For this exercise, return all the data exactly as it stands.

GIVEN DATA START

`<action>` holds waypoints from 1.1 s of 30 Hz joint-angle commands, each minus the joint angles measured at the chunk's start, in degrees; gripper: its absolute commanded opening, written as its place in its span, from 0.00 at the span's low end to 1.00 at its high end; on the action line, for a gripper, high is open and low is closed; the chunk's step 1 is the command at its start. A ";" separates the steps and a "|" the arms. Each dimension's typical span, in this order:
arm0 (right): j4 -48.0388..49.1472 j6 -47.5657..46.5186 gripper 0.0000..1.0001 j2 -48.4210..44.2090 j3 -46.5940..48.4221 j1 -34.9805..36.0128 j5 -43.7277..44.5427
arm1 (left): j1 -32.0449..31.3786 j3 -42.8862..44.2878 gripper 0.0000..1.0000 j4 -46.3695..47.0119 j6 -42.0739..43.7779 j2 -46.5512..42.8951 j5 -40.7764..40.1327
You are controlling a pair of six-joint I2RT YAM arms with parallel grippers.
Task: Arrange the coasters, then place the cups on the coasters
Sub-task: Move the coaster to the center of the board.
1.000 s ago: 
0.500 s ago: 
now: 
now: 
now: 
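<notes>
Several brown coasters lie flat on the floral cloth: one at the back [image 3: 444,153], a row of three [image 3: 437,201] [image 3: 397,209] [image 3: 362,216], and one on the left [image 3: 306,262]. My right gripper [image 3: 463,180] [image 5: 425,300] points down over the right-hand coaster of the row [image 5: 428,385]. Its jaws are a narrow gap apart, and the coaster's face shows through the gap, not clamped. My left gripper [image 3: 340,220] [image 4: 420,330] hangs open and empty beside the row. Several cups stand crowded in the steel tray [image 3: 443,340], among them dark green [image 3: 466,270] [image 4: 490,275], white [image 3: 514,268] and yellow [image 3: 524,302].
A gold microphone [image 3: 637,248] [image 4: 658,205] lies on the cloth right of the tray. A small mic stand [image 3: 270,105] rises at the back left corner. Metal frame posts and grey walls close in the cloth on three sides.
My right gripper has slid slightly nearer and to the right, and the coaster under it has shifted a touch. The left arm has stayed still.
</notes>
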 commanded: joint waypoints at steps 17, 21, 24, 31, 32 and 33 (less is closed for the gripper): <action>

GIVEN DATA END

*RESPONSE BOX*
`<action>` holds waypoints from 1.1 s of 30 Hz joint-angle commands, each minus the joint angles measured at the chunk's start, in degrees; gripper: its absolute commanded opening, written as its place in its span, from 0.00 at the span's low end to 1.00 at its high end; on the action line, for a gripper, high is open and low is closed; the chunk's step 1 is the command at its start. A ";" separates the steps and a "|" the arms. Each dimension's typical span, in this order:
arm0 (right): j4 -48.0388..49.1472 j6 -47.5657..46.5186 gripper 0.0000..1.0001 j2 -48.4210..44.2090 j3 -46.5940..48.4221 j1 -34.9805..36.0128 j5 -43.7277..44.5427
arm1 (left): j1 -32.0449..31.3786 j3 -42.8862..44.2878 gripper 0.0000..1.0000 j4 -46.3695..47.0119 j6 -42.0739..43.7779 j2 -46.5512..42.8951 j5 -40.7764..40.1327
You are controlling a pair of six-joint I2RT YAM arms with parallel grippers.
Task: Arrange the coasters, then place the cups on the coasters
Sub-task: Move the coaster to the center of the board.
1.000 s ago: 
0.500 s ago: 
now: 
now: 
now: 
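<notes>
Several brown coasters lie flat on the floral cloth: one at the back [image 3: 444,153], a row of three [image 3: 437,201] [image 3: 397,209] [image 3: 362,216], and one on the left [image 3: 306,262]. My right gripper [image 3: 463,180] [image 5: 425,300] points down over the right-hand coaster of the row [image 5: 428,385]. Its jaws are a narrow gap apart, and the coaster's face shows through the gap, not clamped. My left gripper [image 3: 340,220] [image 4: 420,330] hangs open and empty beside the row. Several cups stand crowded in the steel tray [image 3: 443,340], among them dark green [image 3: 466,270] [image 4: 490,275], white [image 3: 514,268] and yellow [image 3: 524,302].
A gold microphone [image 3: 637,248] [image 4: 658,205] lies on the cloth right of the tray. A small mic stand [image 3: 270,105] rises at the back left corner. Metal frame posts and grey walls close in the cloth on three sides.
My right gripper has slid slightly nearer and to the right, and the coaster under it has shifted a touch. The left arm has stayed still.
</notes>
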 commanded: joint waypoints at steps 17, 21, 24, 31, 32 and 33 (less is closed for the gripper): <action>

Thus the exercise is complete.